THE TASK: Report how many lines in the data below hold the string "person". Nothing else should appear in the answer.

EXTRACTED RECORDS:
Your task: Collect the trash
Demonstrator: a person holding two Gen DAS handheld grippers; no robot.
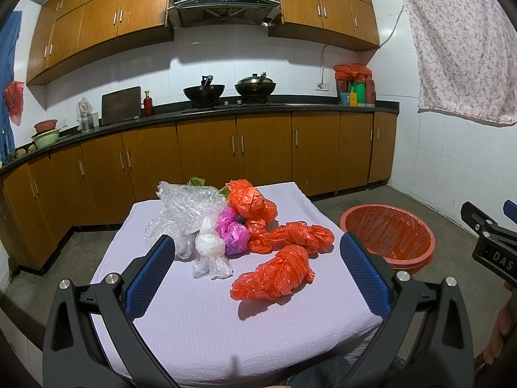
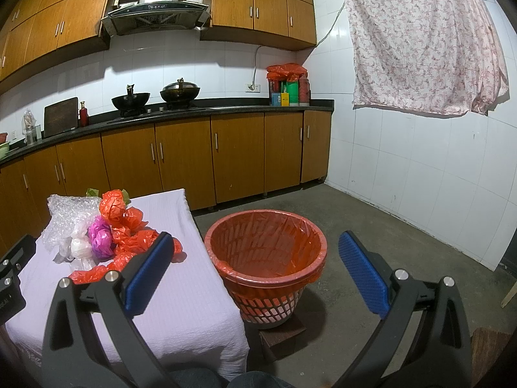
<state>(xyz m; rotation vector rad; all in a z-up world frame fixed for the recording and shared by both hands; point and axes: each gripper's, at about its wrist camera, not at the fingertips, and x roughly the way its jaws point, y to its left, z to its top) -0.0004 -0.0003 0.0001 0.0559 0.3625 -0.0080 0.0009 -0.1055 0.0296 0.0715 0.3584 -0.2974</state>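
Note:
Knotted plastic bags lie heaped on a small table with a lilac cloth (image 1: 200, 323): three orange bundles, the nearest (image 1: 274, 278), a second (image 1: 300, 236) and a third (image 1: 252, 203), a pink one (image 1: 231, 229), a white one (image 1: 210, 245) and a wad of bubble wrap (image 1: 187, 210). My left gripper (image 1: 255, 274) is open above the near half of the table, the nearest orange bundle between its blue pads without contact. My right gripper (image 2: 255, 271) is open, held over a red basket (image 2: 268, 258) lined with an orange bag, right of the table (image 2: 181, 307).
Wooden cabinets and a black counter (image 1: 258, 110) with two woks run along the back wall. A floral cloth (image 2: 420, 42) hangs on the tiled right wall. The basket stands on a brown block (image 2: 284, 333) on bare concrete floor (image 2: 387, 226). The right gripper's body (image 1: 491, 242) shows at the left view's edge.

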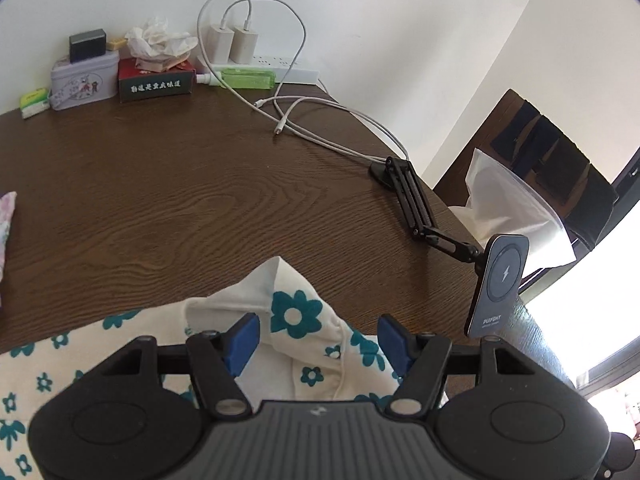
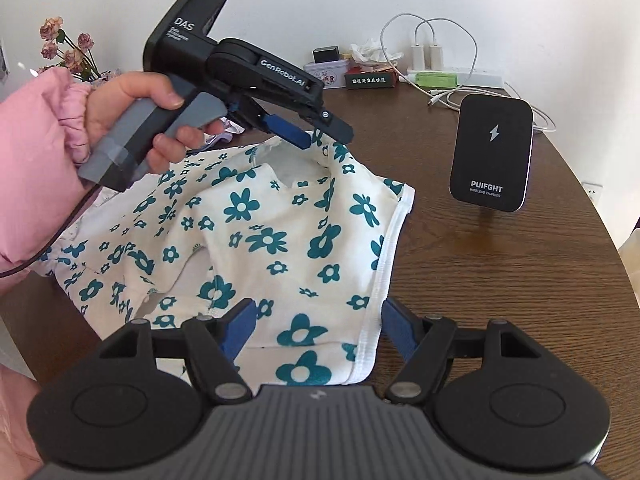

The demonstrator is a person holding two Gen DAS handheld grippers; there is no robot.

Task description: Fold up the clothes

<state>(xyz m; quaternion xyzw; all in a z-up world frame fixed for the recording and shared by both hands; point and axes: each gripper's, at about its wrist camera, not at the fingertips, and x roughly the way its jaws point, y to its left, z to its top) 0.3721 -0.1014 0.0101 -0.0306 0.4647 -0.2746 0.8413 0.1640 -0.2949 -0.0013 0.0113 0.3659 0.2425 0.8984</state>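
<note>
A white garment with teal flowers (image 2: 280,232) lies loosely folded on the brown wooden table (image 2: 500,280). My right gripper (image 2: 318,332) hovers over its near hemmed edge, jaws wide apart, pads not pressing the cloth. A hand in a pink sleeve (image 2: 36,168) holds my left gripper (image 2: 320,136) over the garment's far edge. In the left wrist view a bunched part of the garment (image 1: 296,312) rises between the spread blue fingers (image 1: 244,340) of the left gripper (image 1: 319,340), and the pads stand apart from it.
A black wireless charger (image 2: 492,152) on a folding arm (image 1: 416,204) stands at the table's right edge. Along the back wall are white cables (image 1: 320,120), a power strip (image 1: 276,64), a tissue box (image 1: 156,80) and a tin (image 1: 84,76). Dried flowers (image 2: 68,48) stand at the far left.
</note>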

ANSWER: 2